• _DESCRIPTION OF THE TASK_:
Restate, exactly as written, the entries below from the line that holds "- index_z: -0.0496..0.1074" through the line that holds "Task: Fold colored". Pictures are not part of the copy.

BEGIN AVAILABLE DATA

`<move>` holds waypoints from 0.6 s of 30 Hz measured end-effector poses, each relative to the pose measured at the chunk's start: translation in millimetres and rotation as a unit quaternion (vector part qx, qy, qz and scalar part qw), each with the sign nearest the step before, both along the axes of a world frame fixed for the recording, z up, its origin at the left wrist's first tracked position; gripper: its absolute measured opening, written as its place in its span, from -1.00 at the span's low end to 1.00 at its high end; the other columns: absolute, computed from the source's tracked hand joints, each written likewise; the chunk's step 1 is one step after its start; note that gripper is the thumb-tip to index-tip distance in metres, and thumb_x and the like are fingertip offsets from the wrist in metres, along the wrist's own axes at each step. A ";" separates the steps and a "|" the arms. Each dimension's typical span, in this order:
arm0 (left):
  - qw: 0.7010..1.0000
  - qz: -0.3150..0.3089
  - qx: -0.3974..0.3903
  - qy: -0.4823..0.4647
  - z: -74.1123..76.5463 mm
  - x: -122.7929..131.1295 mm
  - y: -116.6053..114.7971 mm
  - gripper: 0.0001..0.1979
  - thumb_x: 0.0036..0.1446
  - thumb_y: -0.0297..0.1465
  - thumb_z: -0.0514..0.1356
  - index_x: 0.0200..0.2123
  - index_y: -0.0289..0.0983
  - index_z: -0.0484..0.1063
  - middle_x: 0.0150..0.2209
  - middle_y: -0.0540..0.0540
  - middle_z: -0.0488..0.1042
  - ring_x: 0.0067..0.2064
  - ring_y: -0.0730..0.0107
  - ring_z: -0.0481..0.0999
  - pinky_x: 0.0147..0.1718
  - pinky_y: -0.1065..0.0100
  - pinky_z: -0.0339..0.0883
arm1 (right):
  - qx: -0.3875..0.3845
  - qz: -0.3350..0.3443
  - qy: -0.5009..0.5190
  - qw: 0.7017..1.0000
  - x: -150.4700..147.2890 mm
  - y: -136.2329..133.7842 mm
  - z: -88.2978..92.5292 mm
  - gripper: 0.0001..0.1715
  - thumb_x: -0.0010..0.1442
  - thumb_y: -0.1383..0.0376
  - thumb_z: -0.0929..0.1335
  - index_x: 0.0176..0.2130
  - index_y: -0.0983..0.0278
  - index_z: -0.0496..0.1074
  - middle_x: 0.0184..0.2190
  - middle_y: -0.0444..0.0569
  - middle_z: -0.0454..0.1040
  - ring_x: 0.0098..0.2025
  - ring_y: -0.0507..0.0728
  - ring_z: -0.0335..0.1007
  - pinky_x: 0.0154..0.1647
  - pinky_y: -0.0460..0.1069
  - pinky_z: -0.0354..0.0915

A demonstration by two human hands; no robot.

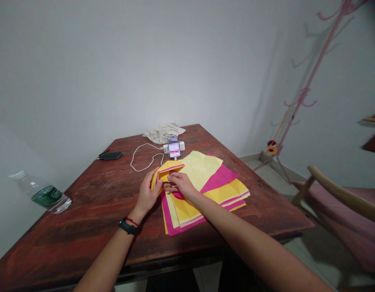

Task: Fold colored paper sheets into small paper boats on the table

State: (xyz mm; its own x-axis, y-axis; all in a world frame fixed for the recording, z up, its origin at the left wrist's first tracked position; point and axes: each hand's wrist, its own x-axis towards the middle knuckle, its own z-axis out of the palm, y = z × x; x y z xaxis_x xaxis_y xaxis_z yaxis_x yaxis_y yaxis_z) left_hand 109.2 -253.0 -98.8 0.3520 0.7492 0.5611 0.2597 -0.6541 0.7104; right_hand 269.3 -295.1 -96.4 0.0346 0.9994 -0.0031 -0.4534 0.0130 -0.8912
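Note:
A folded paper piece (pixel 166 166), yellow with a magenta layer along its edge, is held up above the table. My left hand (pixel 149 190) grips its left side, thumb at the front and fingers behind. At its opening, my right hand (pixel 182 184) has its fingers closed on the inner yellow paper; the exact pinch is partly hidden. Under and beside my hands lies a stack of creased paper sheets (pixel 219 190) in yellow, pale yellow and magenta. A dark band and a red string circle my left wrist.
A phone (pixel 174 149) with a blurred screen rests on a white power strip (pixel 182 146), with a white cable (pixel 135 154) looping left. Behind is a crumpled cloth (pixel 163 133). Leftward are a black power bank (pixel 110 156) and a water bottle (pixel 47 196). A chair (pixel 336 194) and pink coat rack (pixel 315 69) stand right.

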 end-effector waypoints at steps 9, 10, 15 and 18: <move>1.000 0.012 0.001 -0.003 0.4 -0.2 -0.1 -0.53 0.25 -0.23 0.16 0.18 -0.26 0.35 0.12 -0.25 0.47 0.14 0.10 0.46 0.19 0.10 0.27 | -0.009 0.040 -0.013 0.999 2.3 0.5 0.5 -0.70 0.03 0.16 0.50 -0.34 0.30 0.43 -0.52 -0.07 0.52 -0.43 0.10 0.58 -0.42 -0.09 0.45; 1.000 0.015 -0.002 -0.007 0.1 -0.2 0.4 -0.54 0.25 -0.23 0.15 0.17 -0.26 0.36 0.11 -0.25 0.48 0.14 0.10 0.46 0.19 0.10 0.27 | -0.007 0.045 -0.016 0.999 2.0 0.4 0.5 -0.72 0.04 0.18 0.49 -0.33 0.30 0.43 -0.51 -0.06 0.53 -0.42 0.11 0.59 -0.42 -0.09 0.45; 0.995 0.063 -0.026 -0.067 -0.4 -5.8 12.9 -0.56 0.23 -0.21 0.14 0.13 -0.27 0.38 0.09 -0.23 0.49 0.12 0.11 0.48 0.16 0.12 0.30 | 0.010 0.059 -0.031 0.998 -0.1 -1.3 0.2 -0.72 0.15 0.23 0.43 -0.15 0.33 0.48 -0.25 0.12 0.62 -0.40 0.13 0.61 -0.42 -0.05 0.49; 0.983 0.144 -0.028 -0.109 0.3 -18.6 30.0 -0.57 0.20 -0.20 0.15 0.08 -0.27 0.40 0.08 -0.22 0.50 0.10 0.11 0.48 0.15 0.13 0.30 | 0.018 0.066 -0.045 0.997 -0.9 -2.2 -1.0 -0.69 0.17 0.23 0.43 -0.12 0.36 0.49 -0.24 0.15 0.63 -0.43 0.12 0.60 -0.47 -0.06 0.47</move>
State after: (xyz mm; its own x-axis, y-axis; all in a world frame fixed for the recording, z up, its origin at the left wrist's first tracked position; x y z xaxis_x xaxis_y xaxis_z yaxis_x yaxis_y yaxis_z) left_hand 90.7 -222.9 -98.5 -0.0038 0.8317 0.5551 0.2663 -0.5343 0.8023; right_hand 268.4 -297.3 -97.4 -0.0984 0.9947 0.0297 -0.3709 -0.0090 -0.9286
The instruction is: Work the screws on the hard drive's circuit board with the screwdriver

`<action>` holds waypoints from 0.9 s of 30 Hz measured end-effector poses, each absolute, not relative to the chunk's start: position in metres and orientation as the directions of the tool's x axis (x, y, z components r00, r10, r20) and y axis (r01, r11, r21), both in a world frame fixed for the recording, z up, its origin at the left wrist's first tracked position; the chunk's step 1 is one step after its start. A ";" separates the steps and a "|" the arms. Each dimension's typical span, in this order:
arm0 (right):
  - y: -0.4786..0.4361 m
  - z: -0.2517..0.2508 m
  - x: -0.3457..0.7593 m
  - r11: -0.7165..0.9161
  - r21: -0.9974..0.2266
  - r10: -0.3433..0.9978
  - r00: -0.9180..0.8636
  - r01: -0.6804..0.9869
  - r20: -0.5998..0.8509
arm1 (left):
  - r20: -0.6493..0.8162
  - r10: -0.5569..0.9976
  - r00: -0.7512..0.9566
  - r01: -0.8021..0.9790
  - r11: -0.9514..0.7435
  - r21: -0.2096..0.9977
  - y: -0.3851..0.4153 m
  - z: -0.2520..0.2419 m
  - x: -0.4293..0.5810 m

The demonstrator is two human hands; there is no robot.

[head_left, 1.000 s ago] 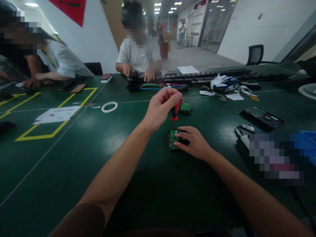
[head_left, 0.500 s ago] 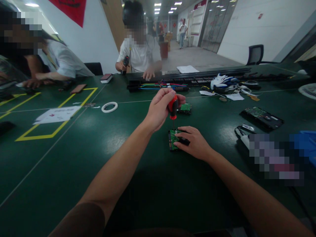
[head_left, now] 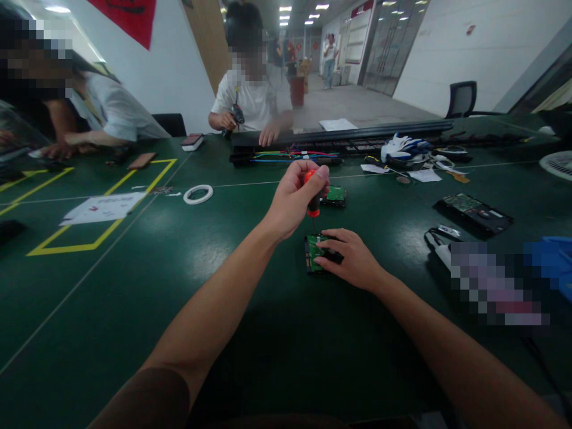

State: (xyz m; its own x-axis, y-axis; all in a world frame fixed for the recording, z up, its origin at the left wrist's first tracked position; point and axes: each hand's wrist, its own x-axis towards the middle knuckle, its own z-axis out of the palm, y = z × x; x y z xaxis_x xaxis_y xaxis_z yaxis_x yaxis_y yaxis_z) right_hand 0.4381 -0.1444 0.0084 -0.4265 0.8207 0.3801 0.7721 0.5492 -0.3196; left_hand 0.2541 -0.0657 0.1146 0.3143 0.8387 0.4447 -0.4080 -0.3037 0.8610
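My left hand (head_left: 295, 199) is closed around the red-and-black handle of a screwdriver (head_left: 314, 205). The tool stands upright, and its thin shaft reaches down to the far edge of a hard drive (head_left: 311, 251). Whether the tip sits in a screw is too small to tell. The drive lies on the table with its green circuit board facing up. My right hand (head_left: 351, 257) grips it from the right, fingers across the board and partly covering it. Just behind my left hand is a second hard drive (head_left: 336, 195), also with a green board.
A larger hard drive (head_left: 474, 213) lies on the right of the green table (head_left: 214, 357). A roll of white tape (head_left: 198, 194) is to the left. White-and-blue gloves (head_left: 404, 148) and cables (head_left: 281, 156) lie farther back. Across the table, a co-worker (head_left: 250, 98) holds a power tool (head_left: 237, 114).
My left fingers and thumb have shifted round the screwdriver handle, which stays in place. My right hand and the drive are still. The co-worker's power tool has moved right and lower.
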 end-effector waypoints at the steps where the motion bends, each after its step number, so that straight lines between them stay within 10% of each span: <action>1: -0.144 0.008 0.438 0.549 -0.318 0.820 -0.426 0.773 0.381 | 0.454 0.831 0.322 -0.408 -0.311 0.858 -0.065 0.113 0.254; 27: -0.144 0.006 0.440 0.553 -0.320 0.817 -0.426 0.769 0.389 | 0.452 0.790 0.415 -0.432 -0.266 0.862 -0.071 0.122 0.250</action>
State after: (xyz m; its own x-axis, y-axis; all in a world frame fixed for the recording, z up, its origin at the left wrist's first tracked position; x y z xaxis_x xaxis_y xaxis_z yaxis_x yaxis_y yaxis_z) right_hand 0.4397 -0.1437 0.0056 -0.4257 0.8171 0.3887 0.7695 0.5529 -0.3196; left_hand 0.2498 -0.0705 0.1220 0.4148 0.7899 0.4518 -0.4319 -0.2661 0.8618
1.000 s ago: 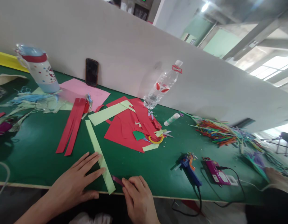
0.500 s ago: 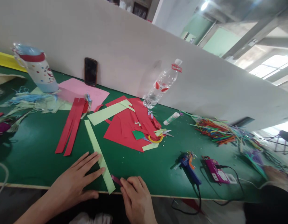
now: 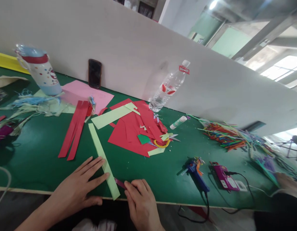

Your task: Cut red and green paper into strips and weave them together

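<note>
Pale partition (image 3: 129, 48) behind green tabletop (image 3: 169, 179); ceiling lamp (image 3: 213, 4) lit, window (image 3: 280, 69) at far right (panes glaring white).

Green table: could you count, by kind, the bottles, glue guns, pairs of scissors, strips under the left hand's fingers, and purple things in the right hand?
Bottles: 2, a patterned bottle and a clear bottle
Glue guns: 1 blue glue gun
Scissors: 1 yellow-handled pair
Strips under left hand: 1 pale green strip
Purple things in right hand: 1 purple tool
Total: 6

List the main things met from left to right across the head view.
Patterned bottle, red paper strips, pale green strip, thin purple item, right hand, blue glue gun, purple socket box, co-worker's hand.
</note>
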Available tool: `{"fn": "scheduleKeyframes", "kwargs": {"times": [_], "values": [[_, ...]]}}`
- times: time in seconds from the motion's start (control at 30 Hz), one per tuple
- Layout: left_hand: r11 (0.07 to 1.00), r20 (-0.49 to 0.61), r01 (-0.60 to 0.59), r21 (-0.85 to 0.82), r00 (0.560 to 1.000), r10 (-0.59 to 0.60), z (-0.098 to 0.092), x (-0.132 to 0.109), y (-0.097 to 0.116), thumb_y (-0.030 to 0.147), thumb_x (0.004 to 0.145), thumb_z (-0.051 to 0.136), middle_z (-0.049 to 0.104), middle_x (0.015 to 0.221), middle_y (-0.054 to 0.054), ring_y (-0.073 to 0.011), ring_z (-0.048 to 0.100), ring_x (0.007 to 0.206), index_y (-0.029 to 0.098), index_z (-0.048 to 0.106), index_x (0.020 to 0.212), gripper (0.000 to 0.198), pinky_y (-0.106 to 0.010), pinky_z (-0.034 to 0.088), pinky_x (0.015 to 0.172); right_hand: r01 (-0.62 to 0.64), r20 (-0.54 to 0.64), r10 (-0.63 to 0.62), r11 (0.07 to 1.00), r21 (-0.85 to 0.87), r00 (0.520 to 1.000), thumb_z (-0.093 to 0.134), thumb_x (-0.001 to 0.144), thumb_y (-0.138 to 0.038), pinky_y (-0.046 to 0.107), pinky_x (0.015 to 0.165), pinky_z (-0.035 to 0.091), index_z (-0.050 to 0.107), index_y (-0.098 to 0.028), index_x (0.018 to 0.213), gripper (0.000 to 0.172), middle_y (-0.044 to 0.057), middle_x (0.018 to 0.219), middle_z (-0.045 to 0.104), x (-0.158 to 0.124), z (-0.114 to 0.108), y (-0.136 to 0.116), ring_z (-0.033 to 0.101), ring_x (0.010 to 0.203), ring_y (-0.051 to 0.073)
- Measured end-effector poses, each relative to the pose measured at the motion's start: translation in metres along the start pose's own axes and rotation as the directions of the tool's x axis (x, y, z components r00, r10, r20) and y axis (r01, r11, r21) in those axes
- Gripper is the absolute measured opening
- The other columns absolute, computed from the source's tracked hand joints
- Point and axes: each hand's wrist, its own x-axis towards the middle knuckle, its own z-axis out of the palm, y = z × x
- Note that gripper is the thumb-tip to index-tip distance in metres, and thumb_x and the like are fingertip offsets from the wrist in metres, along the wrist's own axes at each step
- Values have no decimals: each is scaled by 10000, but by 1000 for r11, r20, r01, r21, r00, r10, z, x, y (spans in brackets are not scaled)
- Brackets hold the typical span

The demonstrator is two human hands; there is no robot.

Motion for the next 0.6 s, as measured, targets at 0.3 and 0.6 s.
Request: {"fn": "scheduleKeyframes", "kwargs": {"times": [0.3,0.6], "values": [[1000,-16,5,2,1000,-5,0,0,0,671,821,640,437,1562,-94,-326,433,1409,334,546,1392,669,-491,396,1125,-7,13,7,1000,-3,1000,474,972,-143,348,689,516,675,-180,1138,263,71,862,633,3,2,0,579,752,210],[999,-37,-29,27,999,30,2,1,-1,700,820,612,437,1559,-109,-326,443,1399,322,534,1406,701,-479,404,1112,4,21,-3,1000,-13,1000,480,975,-129,328,695,499,667,-181,1151,263,71,873,636,10,6,1,581,767,208]]}}
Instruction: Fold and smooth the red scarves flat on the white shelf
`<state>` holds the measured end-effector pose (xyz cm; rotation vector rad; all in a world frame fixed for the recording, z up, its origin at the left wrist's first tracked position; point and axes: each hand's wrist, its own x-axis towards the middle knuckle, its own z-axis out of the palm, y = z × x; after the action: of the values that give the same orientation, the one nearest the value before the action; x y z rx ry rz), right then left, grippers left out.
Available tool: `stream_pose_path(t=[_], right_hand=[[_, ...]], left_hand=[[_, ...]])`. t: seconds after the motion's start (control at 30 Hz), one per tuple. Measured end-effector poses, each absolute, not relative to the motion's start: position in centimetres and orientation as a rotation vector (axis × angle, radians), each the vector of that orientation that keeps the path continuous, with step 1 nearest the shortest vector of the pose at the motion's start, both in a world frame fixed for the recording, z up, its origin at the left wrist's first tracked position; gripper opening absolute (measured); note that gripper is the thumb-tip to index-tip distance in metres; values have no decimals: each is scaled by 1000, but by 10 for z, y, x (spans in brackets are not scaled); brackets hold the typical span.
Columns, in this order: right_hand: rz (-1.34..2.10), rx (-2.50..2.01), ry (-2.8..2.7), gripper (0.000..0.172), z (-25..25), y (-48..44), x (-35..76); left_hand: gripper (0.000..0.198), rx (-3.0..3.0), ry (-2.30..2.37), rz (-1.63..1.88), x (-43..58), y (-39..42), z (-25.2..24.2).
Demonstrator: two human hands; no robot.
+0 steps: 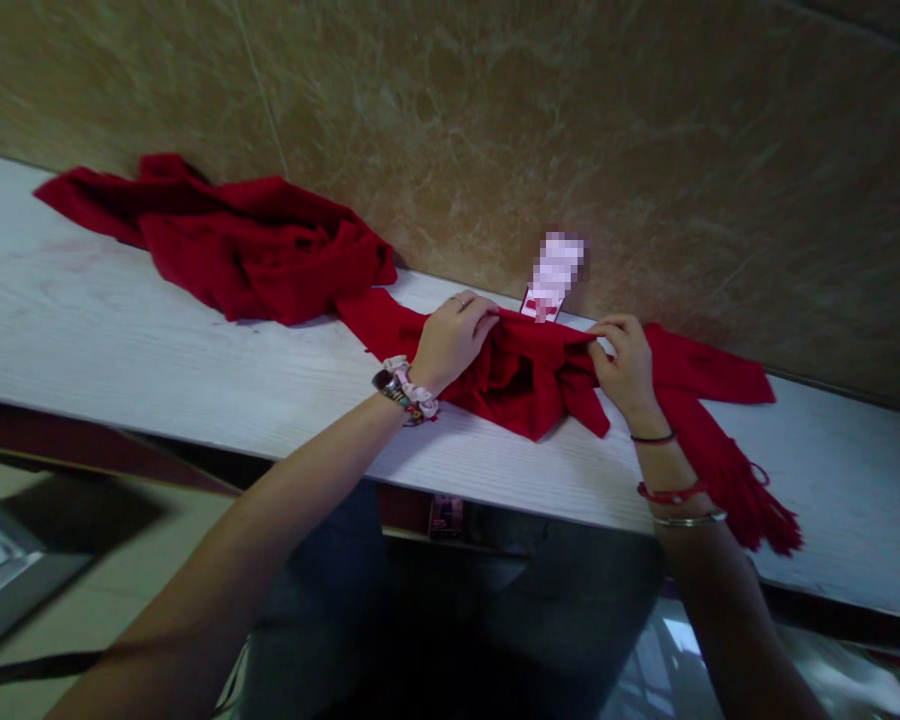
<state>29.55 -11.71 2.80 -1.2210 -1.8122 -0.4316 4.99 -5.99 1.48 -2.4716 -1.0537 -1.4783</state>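
Observation:
A red cloth (517,385) with the look of a scarf lies bunched in front of me, its upper edge stretched between my hands. My left hand (457,340) pinches that edge from the left, fingers bent over the fabric. At the other end of the edge, my right hand (624,365) grips the cloth between thumb and fingers. Red fabric with a tasselled fringe (765,510) extends to the right, passing behind my right wrist. To the left, a crumpled heap of red fabric (247,245) lies against the wall; whether it is one piece with the rest I cannot tell.
The narrow white table (307,375) runs along a brown marbled wall (435,130). Just beyond the cloth, a phone (555,275) with a lit, blurred screen leans on the wall. A small dark box (446,515) shows below the table edge. A grey object (15,570) stands at lower left.

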Motion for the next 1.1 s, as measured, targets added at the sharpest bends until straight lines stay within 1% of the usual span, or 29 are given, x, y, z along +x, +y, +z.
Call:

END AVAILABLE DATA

• _YOUR RESPONSE_:
  - index_z: -0.0496..0.1074
  - middle_x: 0.0184..0.2190
  - middle_y: -0.0444..0.0569
  - middle_z: -0.0454..0.1040
  - ring_x: 0.0098..0.2025
  - ring_y: -0.0507..0.0728
  - ring_z: -0.0335..0.1007
  - pinky_x: 0.0154..0.1647
  - pinky_y: -0.0460..0.1069
  - pinky_z: -0.0354..0.0915

A demonstration by two human hands; no robot.


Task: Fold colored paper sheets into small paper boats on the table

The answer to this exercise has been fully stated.